■ ASSIGNMENT: Return the lines below that contain "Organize".

■ EXTRACTED INFORMATION:

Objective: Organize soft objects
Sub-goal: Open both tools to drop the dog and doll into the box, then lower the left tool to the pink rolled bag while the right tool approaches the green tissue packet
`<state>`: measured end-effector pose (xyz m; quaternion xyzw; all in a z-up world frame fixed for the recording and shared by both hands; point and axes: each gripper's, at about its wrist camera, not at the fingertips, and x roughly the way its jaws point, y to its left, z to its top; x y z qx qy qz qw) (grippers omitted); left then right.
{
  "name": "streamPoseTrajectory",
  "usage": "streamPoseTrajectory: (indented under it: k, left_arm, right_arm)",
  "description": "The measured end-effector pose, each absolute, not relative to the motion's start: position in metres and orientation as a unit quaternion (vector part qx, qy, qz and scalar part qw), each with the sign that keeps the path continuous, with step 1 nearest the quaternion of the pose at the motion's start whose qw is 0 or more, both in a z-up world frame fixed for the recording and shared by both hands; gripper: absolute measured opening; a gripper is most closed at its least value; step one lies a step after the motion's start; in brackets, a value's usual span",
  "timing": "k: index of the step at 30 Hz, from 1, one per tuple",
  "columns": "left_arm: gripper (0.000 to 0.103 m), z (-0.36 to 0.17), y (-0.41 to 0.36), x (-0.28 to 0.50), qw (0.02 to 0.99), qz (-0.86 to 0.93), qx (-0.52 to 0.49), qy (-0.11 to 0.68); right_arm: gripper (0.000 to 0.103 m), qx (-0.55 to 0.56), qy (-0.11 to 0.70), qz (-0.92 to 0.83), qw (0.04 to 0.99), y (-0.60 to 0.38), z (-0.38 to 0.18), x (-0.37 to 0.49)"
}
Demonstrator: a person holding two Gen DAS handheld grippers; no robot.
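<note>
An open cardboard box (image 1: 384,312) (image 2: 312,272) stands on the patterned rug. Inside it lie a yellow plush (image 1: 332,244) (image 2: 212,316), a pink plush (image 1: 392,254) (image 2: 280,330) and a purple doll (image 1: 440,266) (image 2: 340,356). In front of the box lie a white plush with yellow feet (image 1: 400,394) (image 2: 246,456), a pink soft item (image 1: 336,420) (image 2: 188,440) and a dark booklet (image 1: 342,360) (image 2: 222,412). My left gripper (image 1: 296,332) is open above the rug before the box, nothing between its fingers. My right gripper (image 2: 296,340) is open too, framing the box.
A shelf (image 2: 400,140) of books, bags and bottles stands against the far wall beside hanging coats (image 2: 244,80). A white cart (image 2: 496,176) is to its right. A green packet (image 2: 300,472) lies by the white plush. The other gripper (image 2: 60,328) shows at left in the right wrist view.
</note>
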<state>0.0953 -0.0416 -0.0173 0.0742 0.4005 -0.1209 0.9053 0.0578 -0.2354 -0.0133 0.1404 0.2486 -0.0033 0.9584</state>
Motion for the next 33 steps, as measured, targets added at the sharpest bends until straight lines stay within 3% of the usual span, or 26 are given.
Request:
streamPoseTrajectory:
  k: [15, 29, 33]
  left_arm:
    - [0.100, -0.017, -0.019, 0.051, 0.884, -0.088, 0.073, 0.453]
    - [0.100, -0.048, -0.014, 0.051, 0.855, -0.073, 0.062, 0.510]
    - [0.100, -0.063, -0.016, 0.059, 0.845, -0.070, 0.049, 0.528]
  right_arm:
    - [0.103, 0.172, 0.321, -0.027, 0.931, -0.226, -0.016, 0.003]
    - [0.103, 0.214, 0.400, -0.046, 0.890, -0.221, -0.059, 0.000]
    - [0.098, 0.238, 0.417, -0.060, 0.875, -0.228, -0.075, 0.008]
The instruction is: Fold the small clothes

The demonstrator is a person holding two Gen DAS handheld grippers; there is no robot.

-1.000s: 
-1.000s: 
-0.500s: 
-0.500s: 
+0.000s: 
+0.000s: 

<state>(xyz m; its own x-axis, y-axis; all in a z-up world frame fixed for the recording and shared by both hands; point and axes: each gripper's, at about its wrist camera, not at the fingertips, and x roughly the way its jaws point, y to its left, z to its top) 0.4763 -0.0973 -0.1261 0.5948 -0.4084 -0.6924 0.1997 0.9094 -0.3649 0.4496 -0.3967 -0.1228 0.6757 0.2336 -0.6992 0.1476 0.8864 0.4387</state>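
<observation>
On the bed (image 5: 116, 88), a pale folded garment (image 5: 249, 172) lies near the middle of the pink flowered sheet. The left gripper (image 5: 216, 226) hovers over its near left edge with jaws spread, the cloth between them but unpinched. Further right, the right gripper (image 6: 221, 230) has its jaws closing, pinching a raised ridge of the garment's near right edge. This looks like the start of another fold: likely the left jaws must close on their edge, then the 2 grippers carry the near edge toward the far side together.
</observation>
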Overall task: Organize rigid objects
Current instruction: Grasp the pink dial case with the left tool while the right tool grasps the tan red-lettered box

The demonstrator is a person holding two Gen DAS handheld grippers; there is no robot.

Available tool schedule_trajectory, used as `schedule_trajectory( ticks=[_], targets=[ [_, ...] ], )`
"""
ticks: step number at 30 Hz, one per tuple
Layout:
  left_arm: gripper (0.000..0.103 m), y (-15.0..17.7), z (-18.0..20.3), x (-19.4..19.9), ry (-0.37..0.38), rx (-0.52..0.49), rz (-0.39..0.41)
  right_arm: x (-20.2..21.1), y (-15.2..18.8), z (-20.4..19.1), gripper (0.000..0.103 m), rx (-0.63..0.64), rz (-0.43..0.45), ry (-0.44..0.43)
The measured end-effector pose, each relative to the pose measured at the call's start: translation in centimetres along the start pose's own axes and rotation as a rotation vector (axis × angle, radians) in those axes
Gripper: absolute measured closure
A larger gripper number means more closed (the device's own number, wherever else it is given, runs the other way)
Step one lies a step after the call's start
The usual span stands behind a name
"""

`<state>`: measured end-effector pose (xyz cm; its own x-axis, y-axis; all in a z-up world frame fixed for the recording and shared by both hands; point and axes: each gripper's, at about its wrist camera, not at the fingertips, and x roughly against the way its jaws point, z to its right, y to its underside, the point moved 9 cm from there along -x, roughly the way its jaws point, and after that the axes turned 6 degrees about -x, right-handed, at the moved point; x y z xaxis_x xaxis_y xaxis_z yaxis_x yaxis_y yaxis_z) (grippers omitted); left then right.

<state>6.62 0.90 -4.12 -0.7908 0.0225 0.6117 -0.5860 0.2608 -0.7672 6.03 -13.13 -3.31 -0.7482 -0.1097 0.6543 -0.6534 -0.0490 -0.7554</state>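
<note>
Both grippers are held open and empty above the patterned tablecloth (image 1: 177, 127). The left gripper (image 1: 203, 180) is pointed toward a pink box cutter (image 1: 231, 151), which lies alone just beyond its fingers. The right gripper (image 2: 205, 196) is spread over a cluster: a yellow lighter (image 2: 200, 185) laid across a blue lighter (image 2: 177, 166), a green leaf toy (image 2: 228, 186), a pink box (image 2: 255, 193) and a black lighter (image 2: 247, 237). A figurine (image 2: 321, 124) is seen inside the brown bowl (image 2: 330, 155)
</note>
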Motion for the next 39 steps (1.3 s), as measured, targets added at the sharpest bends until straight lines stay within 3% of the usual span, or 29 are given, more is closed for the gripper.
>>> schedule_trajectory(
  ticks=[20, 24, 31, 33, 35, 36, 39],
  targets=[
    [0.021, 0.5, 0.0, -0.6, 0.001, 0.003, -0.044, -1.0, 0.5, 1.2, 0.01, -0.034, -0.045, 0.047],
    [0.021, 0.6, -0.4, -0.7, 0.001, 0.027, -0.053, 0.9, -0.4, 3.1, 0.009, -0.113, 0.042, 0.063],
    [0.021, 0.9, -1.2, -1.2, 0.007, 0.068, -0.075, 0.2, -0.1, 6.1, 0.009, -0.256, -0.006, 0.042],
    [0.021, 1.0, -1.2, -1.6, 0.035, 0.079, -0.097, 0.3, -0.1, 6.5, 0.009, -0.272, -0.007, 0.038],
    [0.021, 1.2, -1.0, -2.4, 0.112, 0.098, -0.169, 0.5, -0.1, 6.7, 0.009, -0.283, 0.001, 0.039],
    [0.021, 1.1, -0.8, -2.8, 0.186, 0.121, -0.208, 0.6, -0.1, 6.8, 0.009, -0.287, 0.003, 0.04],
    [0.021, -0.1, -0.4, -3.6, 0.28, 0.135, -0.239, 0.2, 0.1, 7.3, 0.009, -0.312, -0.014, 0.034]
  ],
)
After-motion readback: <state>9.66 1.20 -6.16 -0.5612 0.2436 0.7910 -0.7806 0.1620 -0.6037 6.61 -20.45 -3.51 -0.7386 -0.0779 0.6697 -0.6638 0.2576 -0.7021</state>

■ TASK RESULT:
Objective: Organize soft objects
Overall task: Organize rigid objects

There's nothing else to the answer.